Pope condemns torture as a ‘very grave sin’
WATCH ABOVE: Pope Francis excommunicates Italian mafia after visiting the southern region of Calabria, Italy.
VATICAN CITY – Pope Francis is urging Christians to work together to abolish every form of torture, condemning the practice as a grave sin.
Francis told the public in St. Peter’s Square Sunday he wanted to reiterate his “firm condemnation of every kind of torture.” He sought united efforts to work for torture’s end and to support victims and their families.
Francis said it was a “mortal sin, a very grave sin, to torture people” and noted that Thursday marks the United Nation’s day for torture victims.
Torture was a powerful tool of the military regime ruling his native Argentina from 1976 till 1983. The local church hierarchy then openly sided with the junta.

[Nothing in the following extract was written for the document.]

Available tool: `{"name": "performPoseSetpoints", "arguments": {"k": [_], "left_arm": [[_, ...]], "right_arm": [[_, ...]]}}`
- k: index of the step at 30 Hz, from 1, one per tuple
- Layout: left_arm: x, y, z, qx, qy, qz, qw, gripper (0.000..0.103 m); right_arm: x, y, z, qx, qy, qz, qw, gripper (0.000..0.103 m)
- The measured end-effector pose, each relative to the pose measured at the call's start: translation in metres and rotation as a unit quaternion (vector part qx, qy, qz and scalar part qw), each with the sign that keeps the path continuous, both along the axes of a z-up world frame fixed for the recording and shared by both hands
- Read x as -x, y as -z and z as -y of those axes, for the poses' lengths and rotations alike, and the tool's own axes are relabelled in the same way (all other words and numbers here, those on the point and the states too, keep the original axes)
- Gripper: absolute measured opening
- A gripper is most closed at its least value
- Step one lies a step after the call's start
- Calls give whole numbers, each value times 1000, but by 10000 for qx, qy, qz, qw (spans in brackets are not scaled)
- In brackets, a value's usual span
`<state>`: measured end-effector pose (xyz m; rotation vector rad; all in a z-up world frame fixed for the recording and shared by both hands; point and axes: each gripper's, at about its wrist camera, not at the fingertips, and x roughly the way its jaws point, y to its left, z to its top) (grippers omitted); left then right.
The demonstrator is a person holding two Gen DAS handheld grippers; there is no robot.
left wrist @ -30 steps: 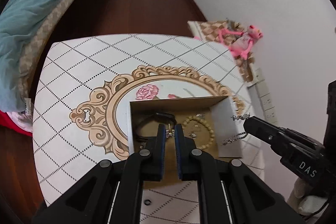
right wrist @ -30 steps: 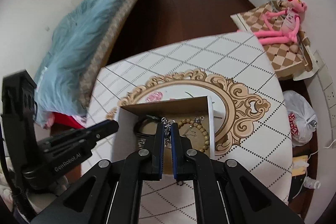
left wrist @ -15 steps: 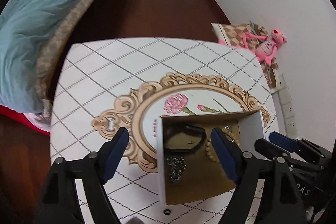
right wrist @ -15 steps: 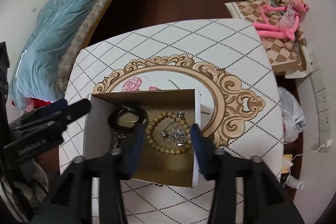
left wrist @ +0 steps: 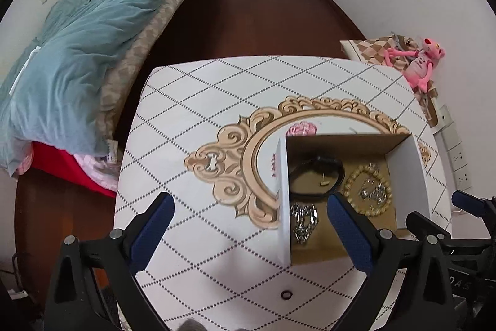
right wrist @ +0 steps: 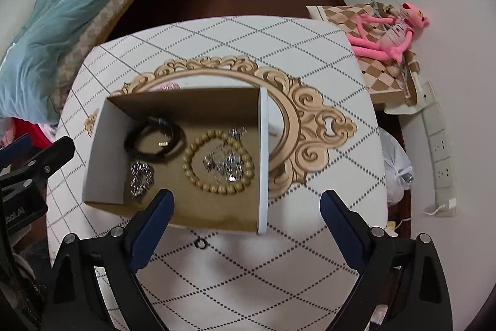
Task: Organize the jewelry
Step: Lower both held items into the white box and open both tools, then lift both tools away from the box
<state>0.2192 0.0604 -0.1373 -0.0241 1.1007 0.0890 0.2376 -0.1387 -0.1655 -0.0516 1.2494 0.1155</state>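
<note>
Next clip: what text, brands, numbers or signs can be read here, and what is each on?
"DAS": white letters on the black body of the right tongs.
Left tongs body: white lettering cut off by the frame edge, unreadable.
Pink plush toy chest label: too small.
White tag on the teal quilt: too small.
Both tongs have just been opening; nothing is gripped between them.

Bright, even indoor light; soft shadows; strong fisheye bending, dark vignette at corners; slight blur.
</note>
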Motion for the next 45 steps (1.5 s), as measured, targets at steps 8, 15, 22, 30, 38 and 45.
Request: {"name": "performPoseSetpoints", "arguments": {"k": [8, 15, 22, 30, 38, 45], "left_arm": [[21, -5, 7, -75, -56, 28, 10000, 101], [45, -29, 9, -125, -161, 323, 9993, 101], [70, -57, 12, -118, -173, 627, 9978, 101], [96, -80, 8, -94, -156, 865, 9961, 101], [111, -81, 9, -41, -134, 839, 9964, 101], [111, -27, 0, -397, -386, 519, 9971, 101]], "right_arm": [[18, -7, -1, 14, 47, 141, 9999, 97], [42, -42, 3, 44, 71, 598, 9982, 97], [68, -79, 5, 52, 89, 1037, 9946, 97], [97, -109, 6, -66, 111, 1298, 9915, 97], [111, -114, 5, -103, 84, 1337, 9909, 97], [109, -53, 17, -374, 301, 815, 9955, 96]]}}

Francis has been credited with saving lives of political dissidents while a Jesuit priest in Argentina.
Pope Francis in Italy
On Saturday Pope Francis journeyed to the heart of Italy’s biggest crime syndicate, met the father of a 3-year-old boy slain in the region’s drug war, and declared that all mobsters are automatically excommunicated from the Catholic Church.
During his one-day pilgrimage to the southern region of Calabria, Francis comforted the imprisoned father of Nicola Campolongo in the courtyard of a prison in the town of Castrovillari.

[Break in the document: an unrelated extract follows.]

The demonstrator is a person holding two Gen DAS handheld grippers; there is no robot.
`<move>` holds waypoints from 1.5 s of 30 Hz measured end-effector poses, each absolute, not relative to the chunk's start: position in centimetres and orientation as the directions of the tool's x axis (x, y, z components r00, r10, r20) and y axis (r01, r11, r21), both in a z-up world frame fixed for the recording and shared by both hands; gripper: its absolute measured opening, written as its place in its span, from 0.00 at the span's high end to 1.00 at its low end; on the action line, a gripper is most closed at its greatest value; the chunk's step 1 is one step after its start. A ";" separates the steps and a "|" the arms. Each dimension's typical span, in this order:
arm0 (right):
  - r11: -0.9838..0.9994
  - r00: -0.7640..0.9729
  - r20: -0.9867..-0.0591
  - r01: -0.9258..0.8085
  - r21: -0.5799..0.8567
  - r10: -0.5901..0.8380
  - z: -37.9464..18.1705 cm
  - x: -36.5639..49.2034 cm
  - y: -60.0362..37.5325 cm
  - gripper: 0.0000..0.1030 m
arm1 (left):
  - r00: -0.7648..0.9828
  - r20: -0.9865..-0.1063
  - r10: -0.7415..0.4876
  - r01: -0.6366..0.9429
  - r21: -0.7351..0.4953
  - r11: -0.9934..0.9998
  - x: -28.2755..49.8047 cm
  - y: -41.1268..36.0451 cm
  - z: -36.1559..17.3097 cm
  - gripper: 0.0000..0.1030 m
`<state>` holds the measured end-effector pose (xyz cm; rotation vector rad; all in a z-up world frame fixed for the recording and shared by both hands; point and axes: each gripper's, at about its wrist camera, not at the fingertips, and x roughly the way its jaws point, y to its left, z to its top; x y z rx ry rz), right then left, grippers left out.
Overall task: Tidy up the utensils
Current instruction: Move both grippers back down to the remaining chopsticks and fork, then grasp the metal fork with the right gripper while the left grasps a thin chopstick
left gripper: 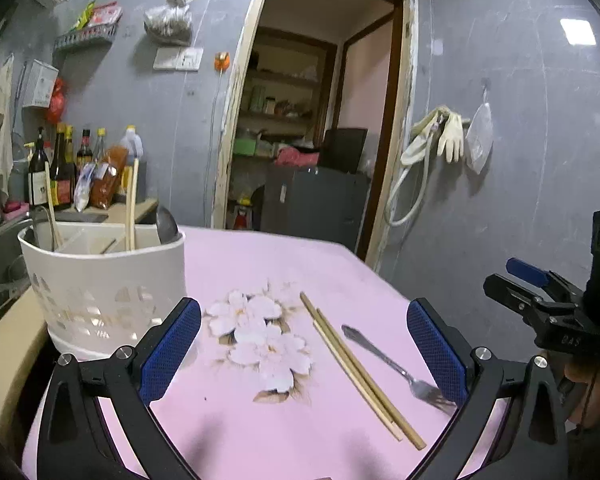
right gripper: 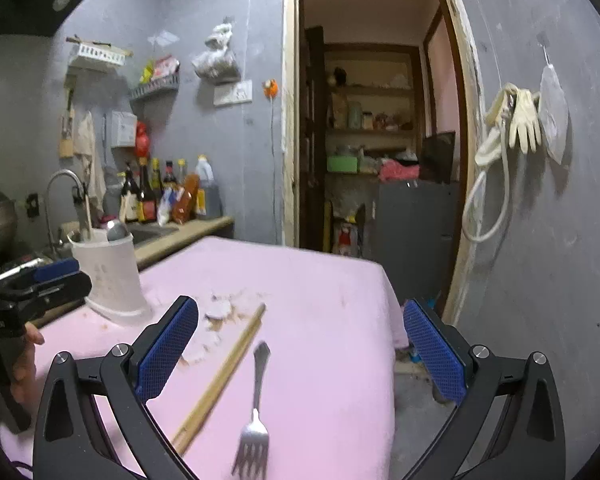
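Fork [right gripper: 254,412] beside chopsticks [right gripper: 220,376] on pink cloth [right gripper: 320,300]

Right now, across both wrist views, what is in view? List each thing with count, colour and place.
chopsticks: two loose, tan, side by side on the pink cloth, left of the fork
fork: one, silver, flat on the cloth, tines toward the cameras
holder: one, white, at the cloth's left edge; holds more chopsticks and a metal spoon
cloth: one, pink with a white flower print, covers the table
bottles: several, mostly dark, on the counter behind the holder
gloves: pale, hung on the right wall
left gripper: black, blue pads, open, empty
right gripper: same, open, empty
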<state>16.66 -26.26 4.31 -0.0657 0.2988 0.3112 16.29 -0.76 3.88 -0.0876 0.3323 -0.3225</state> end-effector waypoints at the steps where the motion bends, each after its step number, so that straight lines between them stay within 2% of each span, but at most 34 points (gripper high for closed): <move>1: 0.951 0.905 -0.315 -0.309 -0.018 0.288 3.9 16.8 -26.3 0.00 | 0.890 -0.321 -0.322 0.295 -0.133 0.946 16.6 -1.0 3.7 0.02; 11: 0.925 0.798 -0.518 -0.378 -0.031 0.309 0.7 18.8 -25.7 0.02 | 0.792 -0.494 -0.359 0.299 -0.198 0.933 20.1 -1.2 1.4 0.02; 14: 0.910 0.754 -0.574 -0.412 -0.035 0.319 0.0 19.4 -25.1 0.18 | 0.755 -0.543 -0.368 0.307 -0.203 0.930 20.9 -1.7 0.9 0.02; 17: 0.890 0.698 -0.632 -0.454 -0.027 0.337 -1.1 19.9 -24.5 0.39 | 0.722 -0.582 -0.374 0.320 -0.197 0.927 21.4 -2.3 0.4 0.03; 18: 0.886 0.679 -0.652 -0.464 -0.024 0.338 -1.4 20.1 -24.3 0.48 | 0.714 -0.596 -0.368 0.321 -0.189 0.928 21.6 -2.5 0.2 0.03; 21: 0.871 0.642 -0.684 -0.490 -0.019 0.346 -2.1 20.4 -23.7 0.56 | 0.688 -0.623 -0.372 0.334 -0.183 0.925 22.0 -3.0 -0.2 0.04; 24: 0.858 0.623 -0.706 -0.512 -0.045 0.335 -2.8 20.4 -23.0 0.63 | 0.653 -0.654 -0.382 0.353 -0.183 0.917 22.5 -3.4 -0.7 0.13; 29: 0.842 0.584 -0.738 -0.539 -0.042 0.337 -3.4 20.9 -22.5 0.76 | 0.572 -0.708 -0.414 0.395 -0.205 0.895 23.4 -4.4 -1.5 0.40; 30: 0.837 0.581 -0.741 -0.545 -0.047 0.337 -3.5 20.8 -22.4 0.79 | 0.551 -0.719 -0.424 0.407 -0.213 0.888 23.6 -4.6 -1.7 0.42; 35: 0.822 0.593 -0.744 -0.559 -0.105 0.309 -3.7 21.2 -21.8 0.92 | 0.467 -0.764 -0.445 0.441 -0.236 0.866 24.3 -5.8 -2.8 0.67; 45: 0.864 0.607 -0.726 -0.502 -0.034 0.324 -3.4 22.3 -23.9 0.98 | 0.425 -0.807 -0.410 0.409 -0.233 0.883 26.8 -6.7 -4.0 0.78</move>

In January the boy was shot, along with one of his grandfathers and the grandfather’s girlfriend, in an attack blamed on drug turf wars in the nearby town of Cassano all’Jonio. The attackers torched the car with all three victims inside.

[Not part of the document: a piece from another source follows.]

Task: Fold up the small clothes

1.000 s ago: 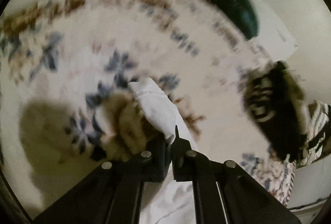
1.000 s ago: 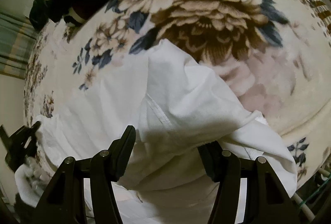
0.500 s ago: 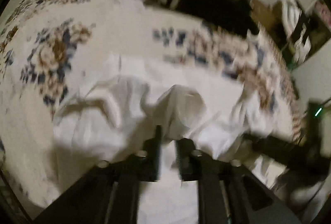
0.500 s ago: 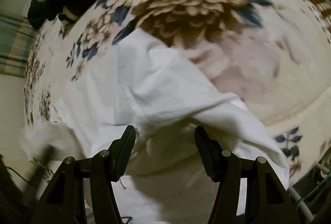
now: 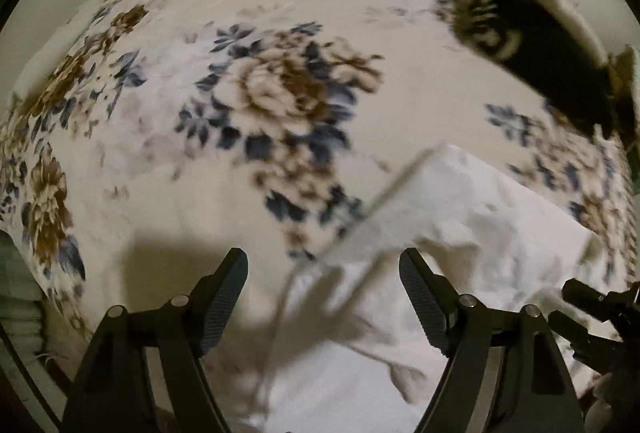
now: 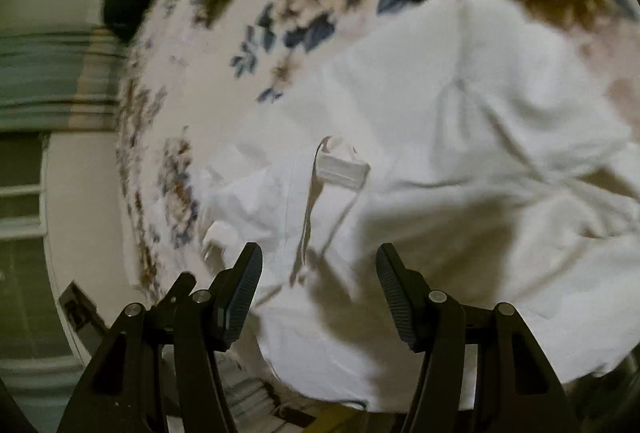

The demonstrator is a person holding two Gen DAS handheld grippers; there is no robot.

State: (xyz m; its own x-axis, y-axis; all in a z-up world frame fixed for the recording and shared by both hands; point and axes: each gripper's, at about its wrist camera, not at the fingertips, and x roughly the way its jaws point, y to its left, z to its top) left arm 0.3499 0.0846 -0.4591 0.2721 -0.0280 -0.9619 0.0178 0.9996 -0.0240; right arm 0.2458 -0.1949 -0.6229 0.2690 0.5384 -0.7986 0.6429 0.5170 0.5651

The boy’s father and mother already were in jail at the time on drug trafficking charges. The pope had expressed his horror following the attack and promised to visit the town.
Francis embraced the man. He asked the pope to pray for the boy’s mother, who was permitted to leave prison following her son’s slaying and remains under house arrest. The pope also met two of the boy’s grandmothers.
A Vatican spokesman, the Rev. Ciro Benedettini, said Francis told the father: “May children never again have to suffer in this way.”
“The two grandmothers were weeping like fountains,” Benedettini added.
Calabria is the power base of the ‘ndrangheta, a global drug trafficking syndicate that enriches itself by extorting businesses and infiltrating public works contracts in underdeveloped Calabria.
During his homily at an outdoor Mass, Francis denounced the ‘ndrangheta for what he called its “adoration of evil and contempt for the common good. ”
“Those who go down the evil path, as the Mafiosi do, are not in communion with God. They are excommunicated,” he warned.
Francis greeted about 200 other prisoners during his visit there.